Of course, there is variation within these averages. Groups particularly prone to starting app sessions during ads include: Photo & Video Enthusiasts, Real Estate followers, Small Business Owners, TV Lovers and Movie Lovers. For your convenience, you can find Flurry (psychographic) Personas listed here. Consumers less inclined to start app sessions during ads include iPad Users, Food Enthusiasts, Catalog Shoppers, Fashionistas and Home & Garden Enthusiasts. Those most inclined to take a break from their apps and watch the halftime show included Home & Garden Pros, Health & Fitness Enthusiasts, Fashionistas, Catalog Shoppers and Food Enthusiasts. Groups whose app use climbed most during the power outage – suggesting that they were paying closest attention to the game at other times – were Males, Seniors and Sports Fans.
Mobile Is Killing The TV Star
Ratings from Nielsen confirm that people continue to sit in front of TVs on Super Bowl Sunday. However, the fact that overall app usage declined by less than just 5% compared to same time period on the prior Sunday suggests that a large amount of consumers’ attention is spent in apps, even as they sit in front of the TV. This should cause advertisers to question the value of paying a premium for Super Bowl ads when the attention premium they command is eroding. That’s particularly true for some groups. For example, overall app usage by Moms, during the time the Super Bowl was on, dropped by less than two percent compared to the previous week. While Tide’s “Miracle Stain” ad was certainly entertaining, it appears that the “Mom” target market was not paying attention.
The price of a Super Bowl ad pays for a lot on mobile whether that’s in app advertising, sponsored content, in-app product placement or branded apps, and Flurry believes many marketers may benefit from reconsidering their media mixes in light of evidence in this report showing that unless exceptionally interesting things are happening on TV, a significant and increasing amount of consumer attention is spent using smartphones and tablets.

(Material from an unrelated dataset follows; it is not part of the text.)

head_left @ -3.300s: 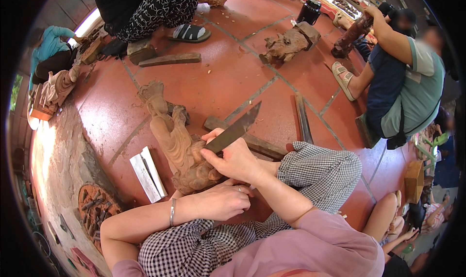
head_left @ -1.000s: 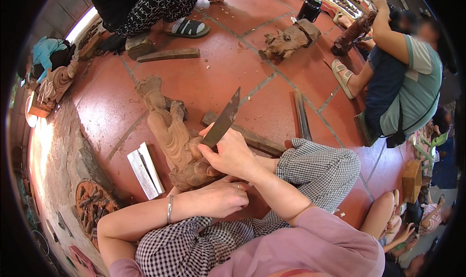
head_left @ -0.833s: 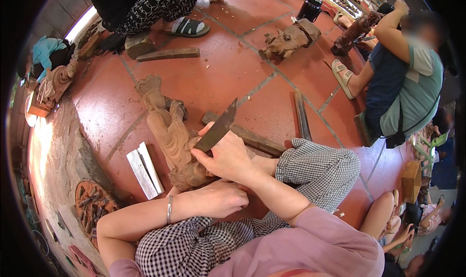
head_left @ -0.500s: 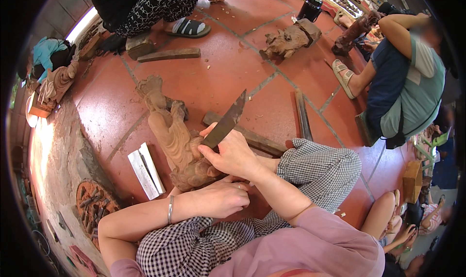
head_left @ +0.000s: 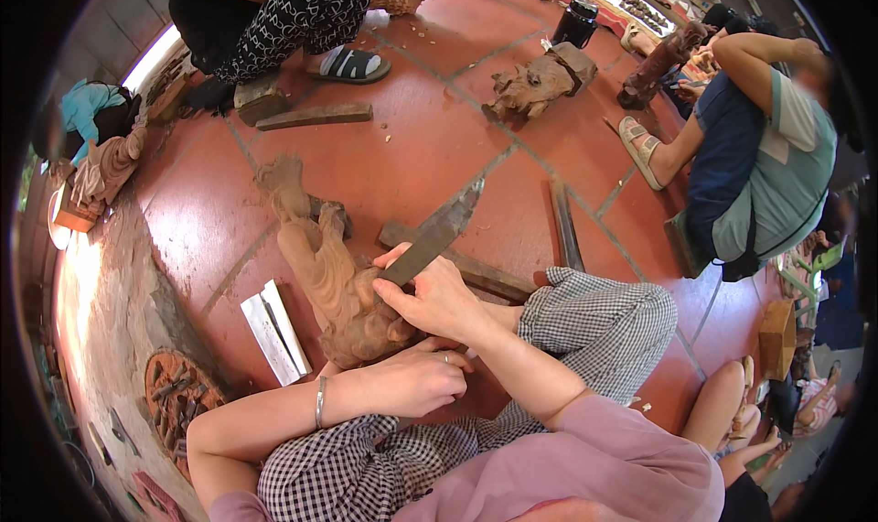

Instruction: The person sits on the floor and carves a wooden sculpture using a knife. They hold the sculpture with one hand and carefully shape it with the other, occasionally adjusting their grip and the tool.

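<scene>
A brown carved wooden figure (head_left: 322, 266) lies on the red tiled floor in front of me. My right hand (head_left: 430, 295) grips a flat dark metal blade (head_left: 437, 232) whose near end rests against the figure's lower part, the blade pointing up and to the right. My left hand (head_left: 412, 380) is curled around the figure's base and steadies it, a metal bangle on that wrist. My checked trouser legs frame the piece.
A whitish sharpening block (head_left: 274, 332) lies left of the figure. Wooden slats (head_left: 563, 224) and a plank (head_left: 316, 116) lie on the floor. Another carving (head_left: 530, 85) sits farther off. People sit at the top left (head_left: 274, 19) and right (head_left: 768, 165). A round tool tray (head_left: 178, 398) stands at lower left.
The blade has tilted and shifted a little in small strokes against the figure. The person on the right has moved their raised arm. My left hand stays on the base.
</scene>
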Tool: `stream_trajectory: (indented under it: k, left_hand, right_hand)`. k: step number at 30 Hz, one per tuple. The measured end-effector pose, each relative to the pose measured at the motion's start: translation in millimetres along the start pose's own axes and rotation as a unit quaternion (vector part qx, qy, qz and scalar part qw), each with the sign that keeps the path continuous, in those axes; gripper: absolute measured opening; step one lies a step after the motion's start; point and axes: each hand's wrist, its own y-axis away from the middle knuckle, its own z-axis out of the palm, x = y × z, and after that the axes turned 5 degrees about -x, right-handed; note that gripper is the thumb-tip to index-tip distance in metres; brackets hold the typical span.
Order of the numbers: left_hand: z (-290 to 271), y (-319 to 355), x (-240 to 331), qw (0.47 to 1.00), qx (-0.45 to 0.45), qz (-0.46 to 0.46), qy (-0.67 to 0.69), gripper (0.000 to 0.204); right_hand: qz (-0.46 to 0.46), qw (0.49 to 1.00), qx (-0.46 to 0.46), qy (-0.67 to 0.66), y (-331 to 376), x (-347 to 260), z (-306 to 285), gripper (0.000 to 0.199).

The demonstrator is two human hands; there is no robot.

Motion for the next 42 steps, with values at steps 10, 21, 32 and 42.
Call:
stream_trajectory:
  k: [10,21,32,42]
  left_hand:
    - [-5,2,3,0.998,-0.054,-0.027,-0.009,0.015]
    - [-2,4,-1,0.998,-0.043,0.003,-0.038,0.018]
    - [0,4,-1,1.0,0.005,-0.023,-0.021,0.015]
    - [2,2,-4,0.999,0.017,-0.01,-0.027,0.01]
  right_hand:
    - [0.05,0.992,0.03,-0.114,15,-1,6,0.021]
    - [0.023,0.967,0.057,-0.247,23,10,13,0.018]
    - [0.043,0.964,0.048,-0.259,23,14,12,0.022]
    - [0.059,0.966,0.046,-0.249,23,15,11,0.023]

New Consumer Behavior. New Strategy.
Brands who continue to believe in the potential of TV during major events such as the Super Bowl must also now understand the multi-screening behavior of their target market, and take that into account in developing their campaigns. For example, marketers targeting Fashionistas would be well-served by scheduling ads to run during or near the half-time show, while running in-app ads during the game itself. The reverse strategy would apply to groups such as Sports Enthusiasts. These results also have implications for those who wish to run integrated campaigns across screens: those will only be effective if the TV portion is compelling enough to pull attention away from the screens in the hands of the audience.
With the holy grail of TV events disrupted, advertisers need to take note. The winner of the Screen Bowl is the smartphone. Mobile is here. Mobile is the new first screen.